In 1902, prominent Victorian orchardist, Tom Petty, purchased 559 acre of land north of the Mitcham district and converted it to 80 orchard blocks.

In 1925, South Melbourne timber merchants, Australias Sharp and John Taylor, purchased Petty's land and launched the Park Orchards Country Club Estate. The subdivision was designed by Saxil Tuxen and George Miller. Tuxen had previously worked with Marion Mahony and Walter Burley Griffin on the Ranelagh Estate in Mt Eliza, which Sharp and Taylor also owned. Park Orchards was designed around a similar "Country Club" development.

The Clubhouse, named "The Chalet" (c.1929), was built in the Spanish Mission style, featuring a blackwood panelled interior, with a ballroom and billiard rooms. The Estate failed to attract buyers during the 1930s Depression, so Sharp and Taylor cleared much of the land and planted plant pine trees (many which still remain) to provide timber for their business.

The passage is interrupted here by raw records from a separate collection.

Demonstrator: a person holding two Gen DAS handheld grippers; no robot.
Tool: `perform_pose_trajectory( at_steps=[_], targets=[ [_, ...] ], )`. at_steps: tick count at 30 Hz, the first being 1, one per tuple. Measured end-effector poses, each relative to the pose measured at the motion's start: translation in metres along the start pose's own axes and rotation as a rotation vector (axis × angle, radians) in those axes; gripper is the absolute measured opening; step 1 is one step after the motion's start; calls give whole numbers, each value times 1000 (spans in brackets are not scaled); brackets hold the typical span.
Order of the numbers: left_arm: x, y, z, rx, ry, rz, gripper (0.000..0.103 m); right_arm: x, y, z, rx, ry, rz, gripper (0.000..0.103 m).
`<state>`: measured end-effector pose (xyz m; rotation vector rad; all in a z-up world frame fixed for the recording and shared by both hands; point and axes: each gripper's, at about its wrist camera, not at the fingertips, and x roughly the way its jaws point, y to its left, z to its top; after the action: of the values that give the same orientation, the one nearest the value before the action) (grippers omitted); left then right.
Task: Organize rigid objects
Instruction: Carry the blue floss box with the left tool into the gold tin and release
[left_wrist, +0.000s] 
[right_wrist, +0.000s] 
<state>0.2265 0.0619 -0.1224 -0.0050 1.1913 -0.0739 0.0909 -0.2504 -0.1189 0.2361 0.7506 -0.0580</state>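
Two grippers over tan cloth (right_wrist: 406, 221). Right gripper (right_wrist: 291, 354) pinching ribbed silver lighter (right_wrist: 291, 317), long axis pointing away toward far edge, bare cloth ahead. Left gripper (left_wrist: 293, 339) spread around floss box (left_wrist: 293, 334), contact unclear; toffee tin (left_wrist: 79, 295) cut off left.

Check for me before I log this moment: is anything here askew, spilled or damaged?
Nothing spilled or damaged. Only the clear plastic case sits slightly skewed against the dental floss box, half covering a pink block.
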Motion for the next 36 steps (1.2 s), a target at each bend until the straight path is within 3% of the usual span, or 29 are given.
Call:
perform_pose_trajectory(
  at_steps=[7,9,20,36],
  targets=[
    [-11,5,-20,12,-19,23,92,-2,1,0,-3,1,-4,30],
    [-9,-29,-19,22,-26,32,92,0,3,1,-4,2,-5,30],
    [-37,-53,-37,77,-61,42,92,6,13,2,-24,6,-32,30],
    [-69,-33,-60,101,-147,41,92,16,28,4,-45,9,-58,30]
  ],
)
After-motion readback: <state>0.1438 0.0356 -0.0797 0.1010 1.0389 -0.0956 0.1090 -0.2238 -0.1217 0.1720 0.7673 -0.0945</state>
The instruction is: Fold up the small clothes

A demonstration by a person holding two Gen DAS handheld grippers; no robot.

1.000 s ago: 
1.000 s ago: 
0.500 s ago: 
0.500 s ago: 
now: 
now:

In 1944, during World War II, the Australian Army requisitioned the Chalet and the football ground, and set up the School For Eastern Interpreters for Z Special Unit, as well as a training facility for the Australian Special Wireless Group. 400 personnel were stationed there, living in tents on the football ground. The army constructed the first water mains and connected the estate to the electrical grid.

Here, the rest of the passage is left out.